# EXERCISE PROMPT
Beneath this line are the data; copy exactly the part of them that opens with the line containing "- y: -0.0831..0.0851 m" and closes with the line containing "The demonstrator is", and only that part.

# DATA EXTRACT
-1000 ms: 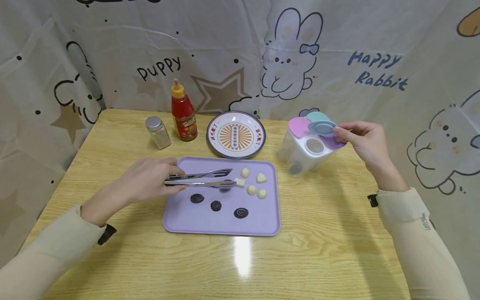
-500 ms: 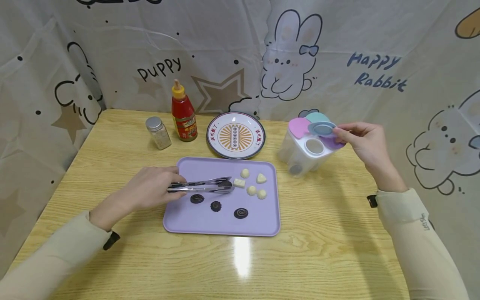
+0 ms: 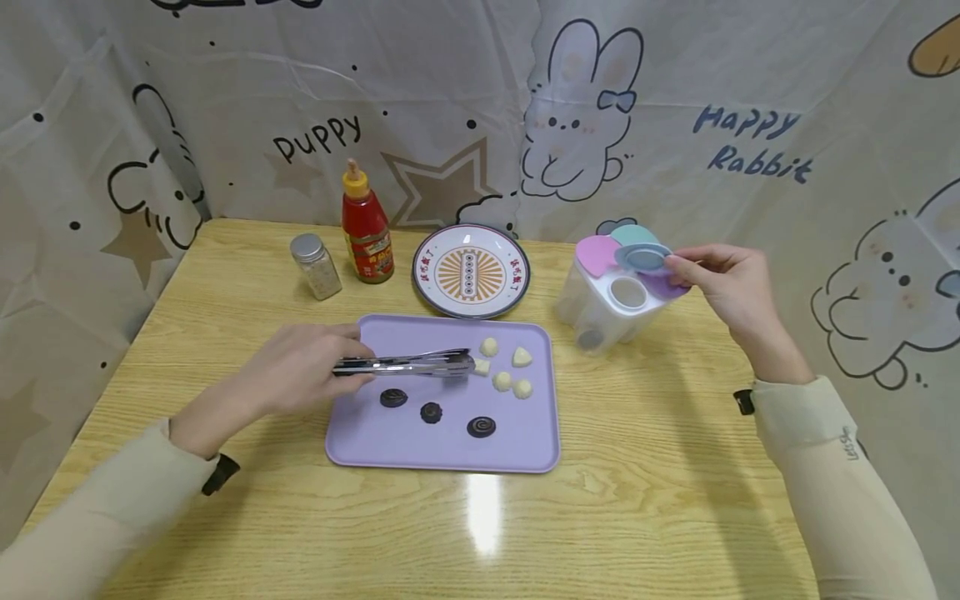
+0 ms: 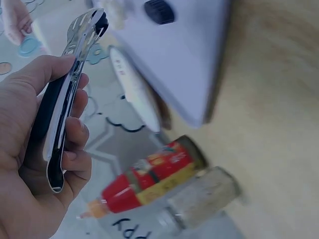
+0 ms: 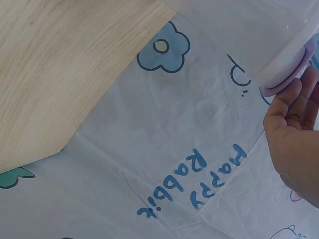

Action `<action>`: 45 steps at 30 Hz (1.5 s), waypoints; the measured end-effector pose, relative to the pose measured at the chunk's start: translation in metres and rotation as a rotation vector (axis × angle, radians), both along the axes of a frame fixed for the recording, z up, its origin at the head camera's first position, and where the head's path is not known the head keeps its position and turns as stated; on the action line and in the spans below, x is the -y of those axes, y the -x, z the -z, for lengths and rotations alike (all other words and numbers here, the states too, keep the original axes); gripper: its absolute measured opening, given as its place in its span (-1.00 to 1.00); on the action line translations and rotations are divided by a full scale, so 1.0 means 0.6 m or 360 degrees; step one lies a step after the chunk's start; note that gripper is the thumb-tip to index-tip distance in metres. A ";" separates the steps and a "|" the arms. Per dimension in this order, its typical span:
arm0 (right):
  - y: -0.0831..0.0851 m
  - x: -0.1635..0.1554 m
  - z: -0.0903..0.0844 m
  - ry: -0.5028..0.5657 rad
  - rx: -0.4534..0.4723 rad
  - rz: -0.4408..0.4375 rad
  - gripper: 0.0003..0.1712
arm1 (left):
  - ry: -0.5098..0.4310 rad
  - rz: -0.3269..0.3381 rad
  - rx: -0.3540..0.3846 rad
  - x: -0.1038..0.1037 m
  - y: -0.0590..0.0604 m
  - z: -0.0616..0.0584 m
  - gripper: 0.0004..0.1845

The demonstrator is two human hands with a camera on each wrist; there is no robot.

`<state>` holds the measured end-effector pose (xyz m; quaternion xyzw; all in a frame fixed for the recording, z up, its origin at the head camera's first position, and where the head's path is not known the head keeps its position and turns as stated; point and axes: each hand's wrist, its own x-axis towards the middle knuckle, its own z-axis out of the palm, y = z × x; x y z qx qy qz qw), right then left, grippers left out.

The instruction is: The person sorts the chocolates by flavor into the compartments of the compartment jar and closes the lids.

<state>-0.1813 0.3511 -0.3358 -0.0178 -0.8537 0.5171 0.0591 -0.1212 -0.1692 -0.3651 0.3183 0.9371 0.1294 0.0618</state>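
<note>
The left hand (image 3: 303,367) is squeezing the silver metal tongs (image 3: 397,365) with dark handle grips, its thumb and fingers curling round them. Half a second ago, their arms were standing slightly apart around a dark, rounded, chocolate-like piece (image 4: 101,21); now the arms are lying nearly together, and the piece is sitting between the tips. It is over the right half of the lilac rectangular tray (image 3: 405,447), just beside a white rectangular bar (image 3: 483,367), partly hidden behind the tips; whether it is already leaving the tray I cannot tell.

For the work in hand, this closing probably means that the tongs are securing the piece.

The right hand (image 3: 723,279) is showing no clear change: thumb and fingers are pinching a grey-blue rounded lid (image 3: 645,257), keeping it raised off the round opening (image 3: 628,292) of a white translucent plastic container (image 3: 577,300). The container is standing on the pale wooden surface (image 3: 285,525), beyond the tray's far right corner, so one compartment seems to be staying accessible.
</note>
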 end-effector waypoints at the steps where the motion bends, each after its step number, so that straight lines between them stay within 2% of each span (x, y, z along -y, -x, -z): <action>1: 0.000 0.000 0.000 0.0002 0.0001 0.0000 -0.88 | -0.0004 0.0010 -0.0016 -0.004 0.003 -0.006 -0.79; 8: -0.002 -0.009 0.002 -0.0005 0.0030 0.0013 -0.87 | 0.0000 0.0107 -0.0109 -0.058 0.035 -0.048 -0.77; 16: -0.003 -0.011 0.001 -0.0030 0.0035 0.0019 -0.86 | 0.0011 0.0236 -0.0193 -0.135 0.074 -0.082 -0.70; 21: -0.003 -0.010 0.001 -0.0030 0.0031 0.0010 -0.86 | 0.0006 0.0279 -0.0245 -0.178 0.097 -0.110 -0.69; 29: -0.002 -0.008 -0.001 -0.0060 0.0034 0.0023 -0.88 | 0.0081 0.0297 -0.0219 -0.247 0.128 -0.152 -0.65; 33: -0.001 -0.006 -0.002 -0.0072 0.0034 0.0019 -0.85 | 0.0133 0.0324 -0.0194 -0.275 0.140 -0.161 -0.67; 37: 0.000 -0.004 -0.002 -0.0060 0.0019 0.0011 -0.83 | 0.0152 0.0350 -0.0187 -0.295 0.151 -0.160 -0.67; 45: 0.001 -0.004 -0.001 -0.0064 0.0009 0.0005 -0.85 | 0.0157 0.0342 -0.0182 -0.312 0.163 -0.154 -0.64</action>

# RESPONSE
  - y: -0.0831..0.0851 m
  - x: -0.1635..0.1554 m
  - z: -0.0903..0.0844 m
  - ry: -0.5028..0.5657 rad
  - rx: -0.4534..0.4723 rad
  - rz: -0.4408..0.4375 rad
  - gripper: 0.0003..0.1712
arm1 (left):
  - ry: -0.5098..0.4310 rad
  - rz: -0.3269..0.3381 rad
  - rx: -0.3540..0.3846 rad
  - x: -0.1038..0.1037 m
  - y: -0.0590..0.0604 m
  - z: -0.0616..0.0584 m
  - gripper: 0.0004..0.1845

The demonstrator is two human hands with a camera on each wrist; there is no robot.

This exercise has now been completed.